Clean up BN_kronecker()

Instead of "Cohen's step N" explain in words what is being done. Things such as (A & B & 2) != 0 being equivalent to (-1)^((A-1)(B-1)/4) being negative are not entirely obvious... Remove the strange error dance and adjust variable names to what Cohen's book uses. Simplify various curly bits. ok jsing
author: tb <> 2022-06-20 19:32:35 +0000
committer: tb <> 2022-06-20 19:32:35 +0000
commit: c0609115dd28ab28056f1c6333df2819501cb6e5 (patch)
tree: 8c877056095481645ea7ae0c264035aa7db9a566 /src/lib
parent: f61f94aad9d44721a1a98c8fea235d8c2ac50cc9 (diff)
download: openbsd-c0609115dd28ab28056f1c6333df2819501cb6e5.tar.gz
openbsd-c0609115dd28ab28056f1c6333df2819501cb6e5.tar.bz2
openbsd-c0609115dd28ab28056f1c6333df2819501cb6e5.zip
1 files changed, 88 insertions, 73 deletions
diff --git a/src/lib/libcrypto/bn/bn_kron.c b/src/lib/libcrypto/bn/bn_kron.c
index 274da5d186..c7bc53535e 100644
--- a/src/lib/libcrypto/bn/bn_kron.c
+++ b/src/lib/libcrypto/bn/bn_kron.c
@@ -1,4 +1,4 @@
-/* $OpenBSD: bn_kron.c,v 1.6 2015/02/09 15:49:22 jsing Exp $ */
+/* $OpenBSD: bn_kron.c,v 1.7 2022/06/20 19:32:35 tb Exp $ */
 /* ====================================================================
 * Copyright (c) 1998-2000 The OpenSSL Project.  All rights reserved.
 *
@@ -58,128 +58,143 @@
 /* least significant word */
 #define BN_lsw(n) (((n)->top == 0) ? (BN_ULONG) 0 : (n)->d[0])

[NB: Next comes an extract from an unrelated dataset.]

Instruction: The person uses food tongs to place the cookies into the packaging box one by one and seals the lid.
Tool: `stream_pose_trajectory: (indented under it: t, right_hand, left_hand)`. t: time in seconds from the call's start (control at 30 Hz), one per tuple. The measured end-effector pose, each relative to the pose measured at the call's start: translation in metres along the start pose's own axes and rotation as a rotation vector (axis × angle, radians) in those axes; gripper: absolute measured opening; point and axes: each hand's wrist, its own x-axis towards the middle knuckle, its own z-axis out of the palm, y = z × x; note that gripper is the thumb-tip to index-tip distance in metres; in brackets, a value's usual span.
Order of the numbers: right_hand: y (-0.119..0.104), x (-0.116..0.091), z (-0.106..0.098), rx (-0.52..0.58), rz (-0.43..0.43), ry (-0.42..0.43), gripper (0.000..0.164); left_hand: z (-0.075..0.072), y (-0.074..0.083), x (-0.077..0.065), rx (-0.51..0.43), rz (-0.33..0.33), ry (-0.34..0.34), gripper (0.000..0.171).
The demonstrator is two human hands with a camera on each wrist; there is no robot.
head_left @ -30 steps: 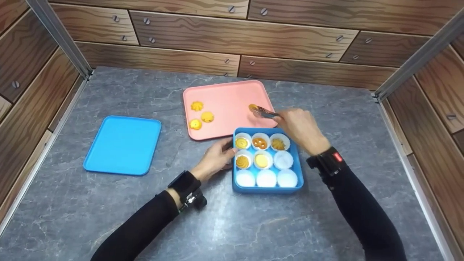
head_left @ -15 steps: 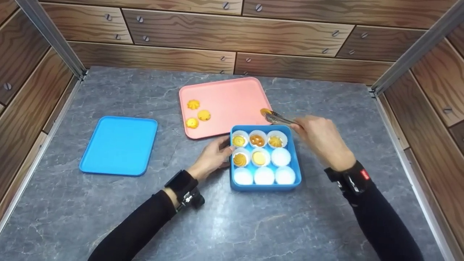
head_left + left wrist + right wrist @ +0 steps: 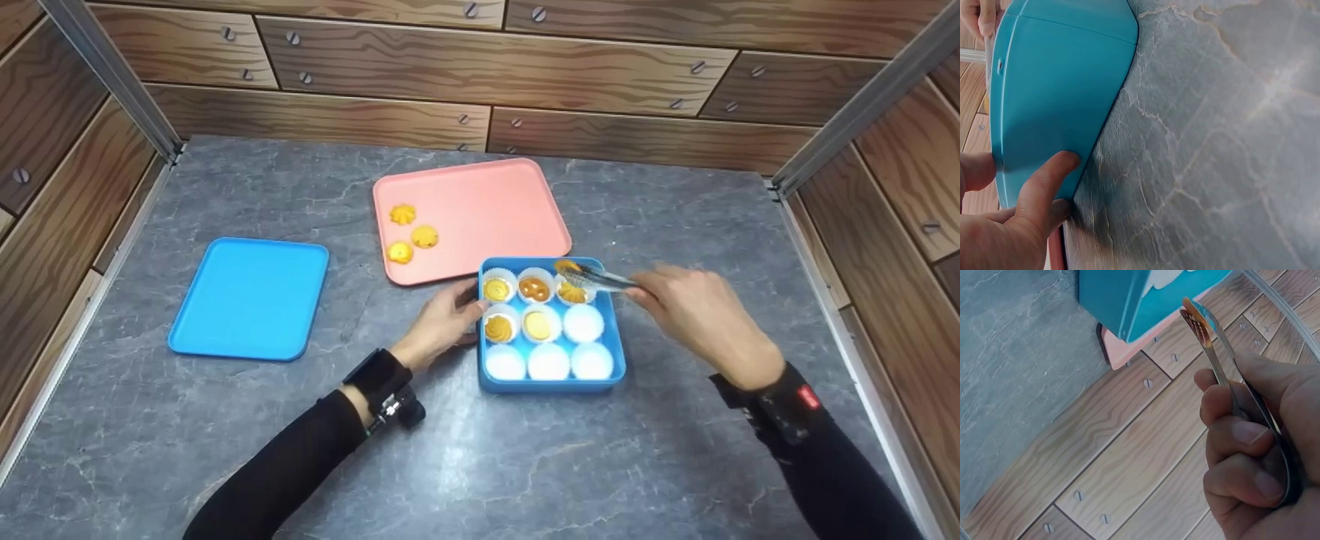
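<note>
In the head view my right hand [image 3: 697,319] grips metal tongs [image 3: 611,281]. The tongs' tips hold an orange-yellow cookie [image 3: 568,266] above the back-right cup of the blue box [image 3: 553,386]. The right wrist view shows the fingers curled round the tongs [image 3: 1221,374], with the cookie [image 3: 1199,320] pinched edge-on. My left hand [image 3: 442,322] rests against the box's left side; in the left wrist view its fingers press the outer wall and the thumb touches near the rim. White paper cups line the box. Cookies sit in the back row and two middle-row cups; the right middle cup [image 3: 583,324] and front cups hold none.
Behind the box lies a pink tray [image 3: 487,202] with three yellow cookies [image 3: 424,237] on its left side. A flat blue lid-like tray [image 3: 251,300] lies at the left. Wood-patterned walls [image 3: 480,67] border the grey marbled table.
My right hand has drawn back toward the right and nearer, carrying the cookie in the tongs from the pink tray to over the box. The left hand stays at the box.
</note>
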Motion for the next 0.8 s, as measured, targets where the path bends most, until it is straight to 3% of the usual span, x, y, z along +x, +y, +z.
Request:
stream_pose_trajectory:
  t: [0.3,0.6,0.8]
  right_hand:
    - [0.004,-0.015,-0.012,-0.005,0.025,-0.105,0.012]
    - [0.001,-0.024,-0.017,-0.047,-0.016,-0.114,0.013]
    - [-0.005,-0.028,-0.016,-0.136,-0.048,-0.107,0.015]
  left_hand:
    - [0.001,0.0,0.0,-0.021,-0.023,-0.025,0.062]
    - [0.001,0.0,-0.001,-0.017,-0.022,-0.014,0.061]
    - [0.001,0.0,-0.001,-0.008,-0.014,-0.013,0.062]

-/* Returns -2 for errors because both -1 and 0 are valid results. */
+/*
+ * Kronecker symbol, implemented according to Henri Cohen, "A Course in
+ * Computational Algebraic Number Theory", Algorithm 1.4.10.
+ *
+ * Returns -1, 0, or 1 on success and -2 on error.
+ */
 int
 BN_kronecker(const BIGNUM *a, const BIGNUM *b, BN_CTX *ctx)
 {
-        int i;
+        /* tab[BN_lsw(n) & 7] = (-1)^((n^2 - 1)) / 8) for odd values of n. */
-        int ret = -2; /* avoid 'uninitialized' warning */
-        int err = 0;
-        BIGNUM *A, *B, *tmp;
-        /* In 'tab', only odd-indexed entries are relevant:
-         * For any odd BIGNUM n,
-         *     tab[BN_lsw(n) & 7]
-         * is $(-1)^{(n^2-1)/8}$ (using TeX notation).

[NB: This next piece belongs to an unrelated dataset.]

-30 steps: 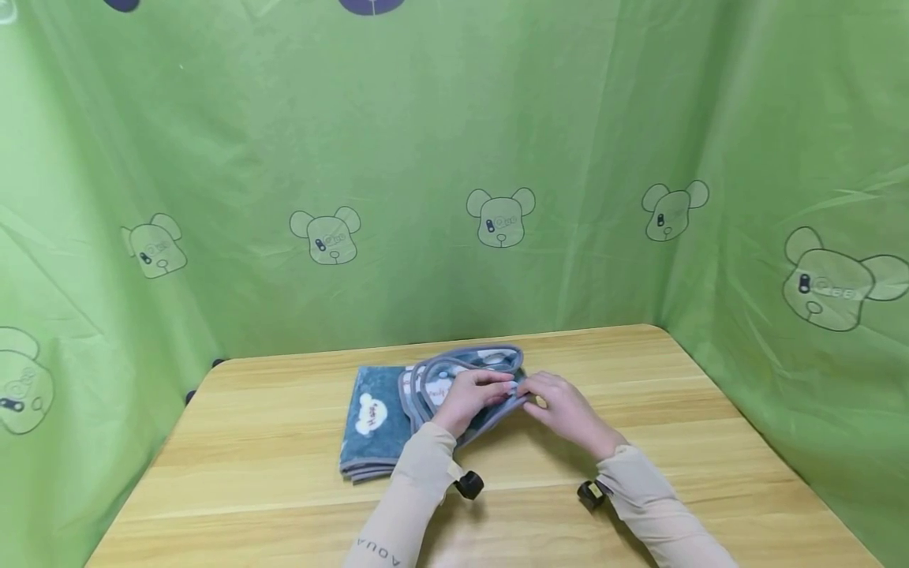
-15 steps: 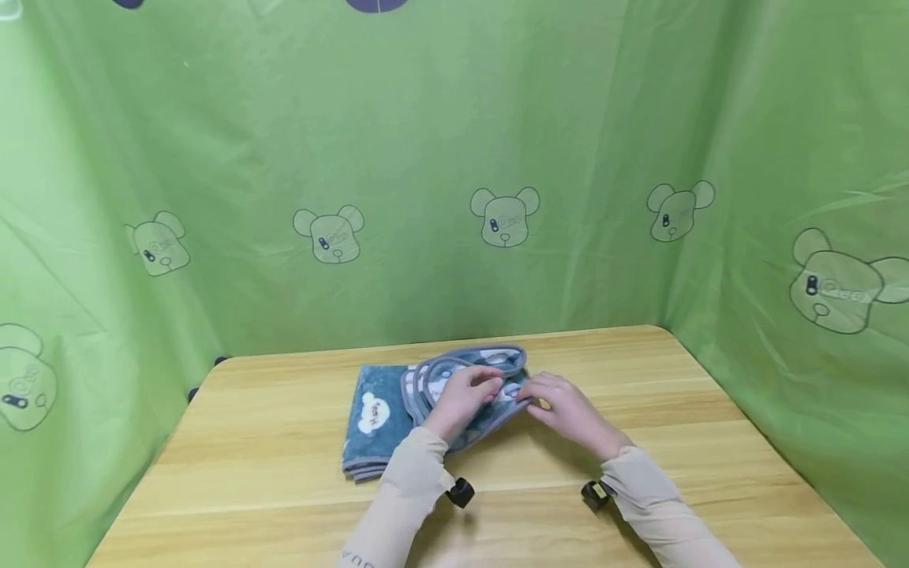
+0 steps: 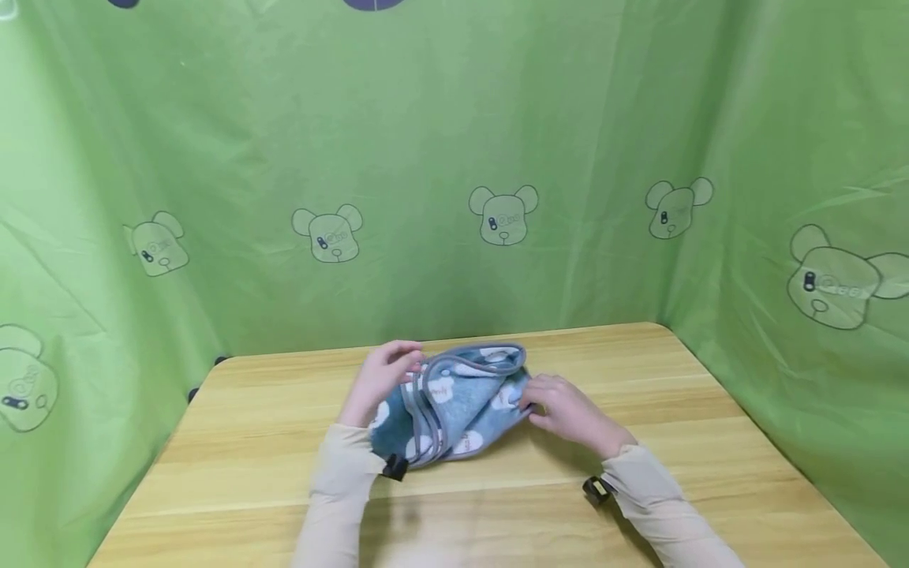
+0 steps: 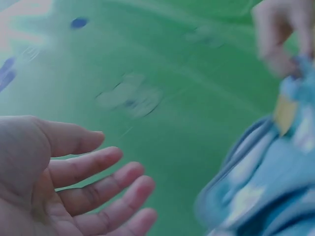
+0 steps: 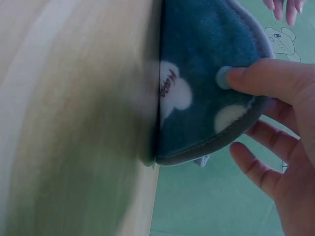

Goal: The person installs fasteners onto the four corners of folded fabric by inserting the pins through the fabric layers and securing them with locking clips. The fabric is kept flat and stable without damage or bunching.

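Observation:
A teal fleece blanket (image 3: 461,402) with grey binding and white bear-shaped patches lies folded on the table, its right side loosely bunched. My right hand (image 3: 571,414) pinches its right edge between thumb and fingers. In the right wrist view, the thumb (image 5: 261,78) presses on a round pale-blue snap button (image 5: 224,77) near the binding. Over the blanket's left part is my left hand (image 3: 379,379), holding nothing. In the left wrist view its fingers (image 4: 103,189) are spread and relaxed, apart from the blanket (image 4: 275,182). The blanket's far-left end is partly hidden behind the left forearm.
The wooden table (image 3: 234,442) extends around the blanket on all sides. A green curtain (image 3: 412,292) with bear-head outlines stands behind the table and along both its sides. A black wrist camera (image 3: 596,491) juts from below the right wrist.
My left hand has let go of the blanket's right part and moved left, over its left end. The right hand keeps its pinch in about the same place.

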`<state>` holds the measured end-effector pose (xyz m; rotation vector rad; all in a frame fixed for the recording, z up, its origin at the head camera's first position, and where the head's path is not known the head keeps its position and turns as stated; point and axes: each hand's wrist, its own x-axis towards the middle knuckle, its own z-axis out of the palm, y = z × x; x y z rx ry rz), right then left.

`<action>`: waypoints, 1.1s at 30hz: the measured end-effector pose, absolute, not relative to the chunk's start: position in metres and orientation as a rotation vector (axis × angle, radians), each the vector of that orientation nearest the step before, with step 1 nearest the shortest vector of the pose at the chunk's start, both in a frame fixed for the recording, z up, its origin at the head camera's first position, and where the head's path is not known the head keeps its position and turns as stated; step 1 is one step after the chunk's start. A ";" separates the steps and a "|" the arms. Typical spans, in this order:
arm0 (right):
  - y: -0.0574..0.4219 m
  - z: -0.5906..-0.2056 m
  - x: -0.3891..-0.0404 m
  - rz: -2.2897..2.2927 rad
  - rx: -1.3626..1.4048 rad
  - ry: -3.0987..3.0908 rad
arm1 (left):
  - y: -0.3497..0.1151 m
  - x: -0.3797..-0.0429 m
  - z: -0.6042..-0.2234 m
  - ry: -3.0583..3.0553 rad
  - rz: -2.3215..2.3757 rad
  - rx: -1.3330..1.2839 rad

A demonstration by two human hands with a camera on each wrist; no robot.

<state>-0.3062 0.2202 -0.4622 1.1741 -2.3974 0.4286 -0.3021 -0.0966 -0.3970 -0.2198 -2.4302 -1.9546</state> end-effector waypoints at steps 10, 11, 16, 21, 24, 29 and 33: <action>0.224 -0.467 -0.305 0.303 1.145 -2.577 | -0.169 -0.305 -0.407 -2.462 -1.943 0.077; 0.224 -0.467 -0.305 0.294 1.142 -2.595 | -0.173 -0.306 -0.409 -2.473 -1.935 0.096; 0.225 -0.469 -0.304 0.288 1.127 -2.682 | -0.185 -0.307 -0.427 -2.585 -1.810 0.215; 0.226 -0.468 -0.304 0.320 1.122 -2.800 | -0.188 -0.312 -0.448 -2.737 -1.653 0.310; 0.228 -0.462 -0.302 0.400 1.131 -2.892 | -0.189 -0.314 -0.458 -2.770 -1.676 0.371; 0.230 -0.448 -0.293 0.569 1.110 -3.063 | -0.189 -0.314 -0.464 -2.753 -1.786 0.438; 0.232 -0.443 -0.288 0.582 1.071 -3.149 | -0.190 -0.315 -0.465 -2.755 -1.815 0.424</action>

-         * Note that the sign of n does not matter.
-         */
        static const int tab[8] = {0, 1, 0, -1, 0, -1, 0, 1};
+        BIGNUM *A, *B, *tmp;
+        int k, v;
+        int ret = -2;
        bn_check_top(a);
        bn_check_top(b);
        BN_CTX_start(ctx);
        if ((A = BN_CTX_get(ctx)) == NULL)
                goto end;
        if ((B = BN_CTX_get(ctx)) == NULL)
                goto end;
-        err = !BN_copy(A, a);
+        if (BN_copy(A, a) == NULL)
-        if (err)
                goto end;
-        err = !BN_copy(B, b);
+        if (BN_copy(B, b) == NULL)
-        if (err)
                goto end;
        /*
-         * Kronecker symbol, imlemented according to Henri Cohen,
+         * Cohen's step 1:
-         * "A Course in Computational Algebraic Number Theory"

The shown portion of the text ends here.